僕と別れると、世界が1週間に巻き戻る。僕は何度でも君に告白し、永遠に別れ続ける
武者小路団丸
第1話
僕は知っている。
この一週間が、もうすぐ終わることを。そして、僕たちのこの甘い時間も、何もかもがリセットされてしまうことを。
僕の名前は、宮野 悠(みやの ゆう)。僕には、世界が「土曜日の夜」になると、前の週の「土曜日の朝」に巻き戻るという、奇妙な運命が課せられている。

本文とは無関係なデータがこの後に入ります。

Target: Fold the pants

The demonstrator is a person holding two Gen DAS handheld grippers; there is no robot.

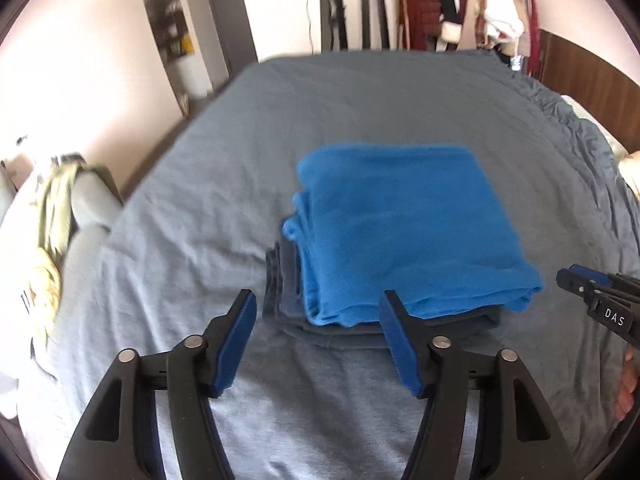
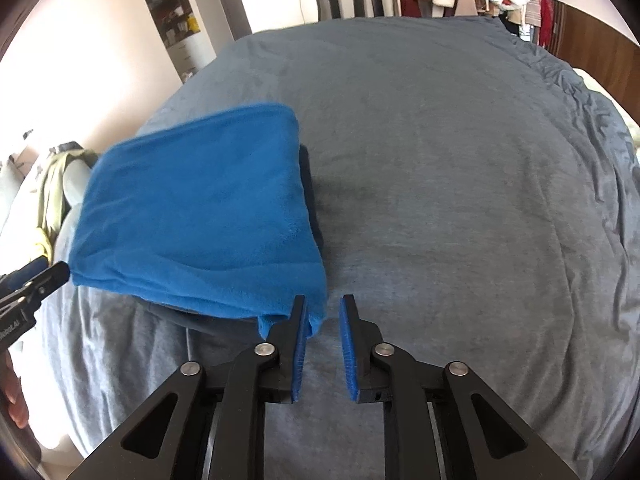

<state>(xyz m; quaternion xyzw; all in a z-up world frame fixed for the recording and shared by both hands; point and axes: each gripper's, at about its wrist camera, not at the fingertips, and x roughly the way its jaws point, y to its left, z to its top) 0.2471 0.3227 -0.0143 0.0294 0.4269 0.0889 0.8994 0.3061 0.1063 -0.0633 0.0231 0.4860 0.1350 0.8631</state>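
Observation:
The bright blue fleece pants lie folded into a thick rectangle on top of folded dark grey garments on the grey bed cover. My left gripper is open and empty, just in front of the stack's near left edge. My right gripper is open, its jaws apart by a small gap, with the near right corner of the blue pants lying between and against the left finger. The right gripper also shows in the left wrist view, and the left gripper's tip in the right wrist view.
A grey chair draped with olive and pale clothes stands left of the bed. A clothes rack and a wooden headboard are behind. The bed cover stretches wide to the right of the stack.

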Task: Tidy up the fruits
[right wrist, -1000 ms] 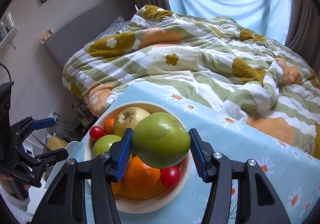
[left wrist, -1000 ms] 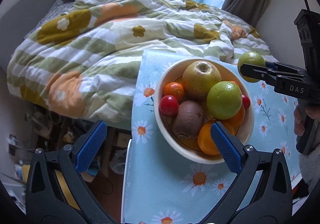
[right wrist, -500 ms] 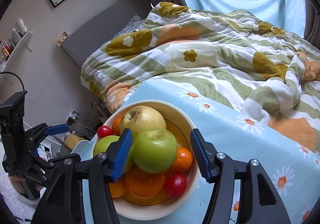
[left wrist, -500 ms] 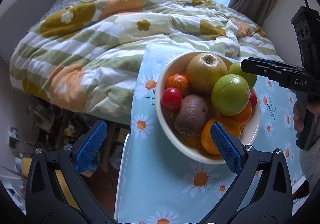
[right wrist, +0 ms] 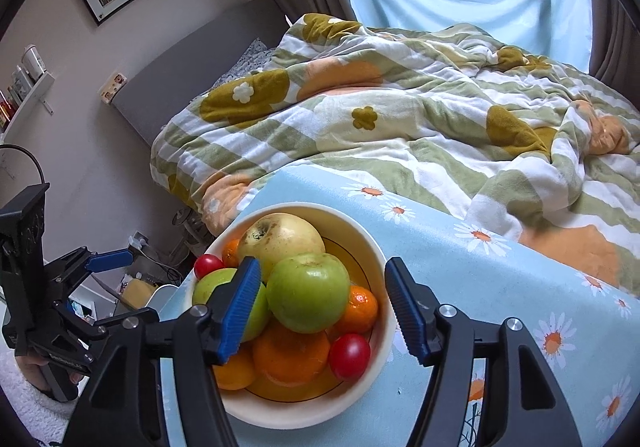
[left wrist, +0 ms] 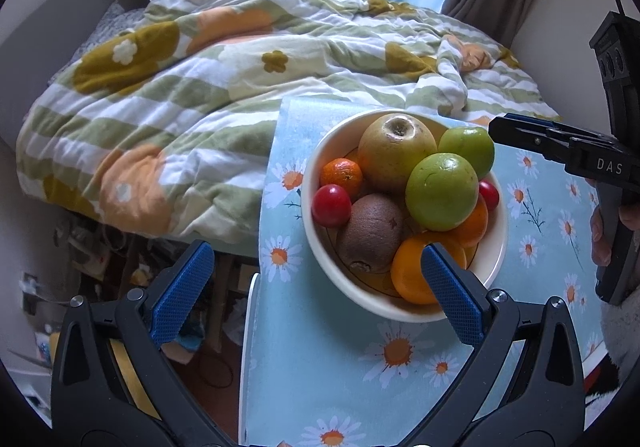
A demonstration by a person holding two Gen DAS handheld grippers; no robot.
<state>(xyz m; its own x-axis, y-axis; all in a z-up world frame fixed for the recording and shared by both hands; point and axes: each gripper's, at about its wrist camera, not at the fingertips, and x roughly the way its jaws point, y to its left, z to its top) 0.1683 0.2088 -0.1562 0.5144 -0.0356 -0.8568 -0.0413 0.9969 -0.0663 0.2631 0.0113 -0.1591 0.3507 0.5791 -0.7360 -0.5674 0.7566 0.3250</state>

ただし、その巻き戻り(ループ)には、一つの絶対的な条件がある。
それは、僕が彼女、七宮 詩織(ななみや しおり)と、「別れる」こと。
物理的に別れることだけじゃない。僕が彼女に「好き」だと伝え、彼女がそれを受け入れてくれた瞬間。僕たちの心が最高の繋がりを持った、その「幸福な別れ」の直後に、時間は残酷にも巻き戻るんだ。
つまり、僕たちは永遠に結ばれることができない。
僕は、詩織と過ごす一週間を、これまで12回繰り返してきた。
今日が、13回目の土曜日の夜。
時計の針は、夜の11時58分を指している。この針が12時を打つと、僕はまた、全てが始まる土曜日の朝に戻ってしまう。
今、僕たちは、誰もいない駅前の公園のベンチに座っている。僕の肩には、疲れて眠ってしまった詩織の重みが、優しくのしかかっている。
僕がこれまで繰り返してきた12回のループで、僕は彼女の全てを知った。彼女が好きな音楽、苦手な数学、そして、彼女が抱える、誰にも言えない心の闇。
今回のループで、僕は初めて彼女に告白しなかった。
ただ、そばにいて、彼女の孤独を埋めてあげることだけを選んだ。それは、「別れ」を迎えない唯一の方法だったからだ。
「...ゆう、くん」
詩織が、眠ったまま僕の名前を呼んだ。
彼女の顔は、とても穏やかだ。このまま彼女を抱きしめて、永遠にループを止めたいと、僕は強く願った。
時計の針が、11時59分を指す。
このまま何もしなければ、時間が巻き戻ることはない。僕たちは、永遠に、この一週間を繰り返さずに済む。
しかし、その時、詩織の肩が、微かに震えた。
まるで、彼女の体が、次のループを求めているかのように。
「ゆうくん、私……本当は、知ってるよ」
詩織は、目を開かずに、そう呟いた。
「私たちが、この一週間を、何度もやり直していること」
心臓が大きく跳ねた。詩織には、ループの記憶は残らないはずなのに。
「そしてね、ゆうくん。私、このループを、あなたが止めるの、待ってるんだよ」
時計の針が、午前0時を指した。
瞬間、僕の視界は、強い光に包まれた。耳鳴りが響き、体は浮遊感を覚える。
僕は知っている。これは、時間が巻き戻る合図だ。
僕が彼女に告白しなかったのに。僕たちが別れを迎えなかったのに。
どうして、ループが……?
僕の意識が途切れる直前、詩織の顔が、悲しみに歪むのを見た。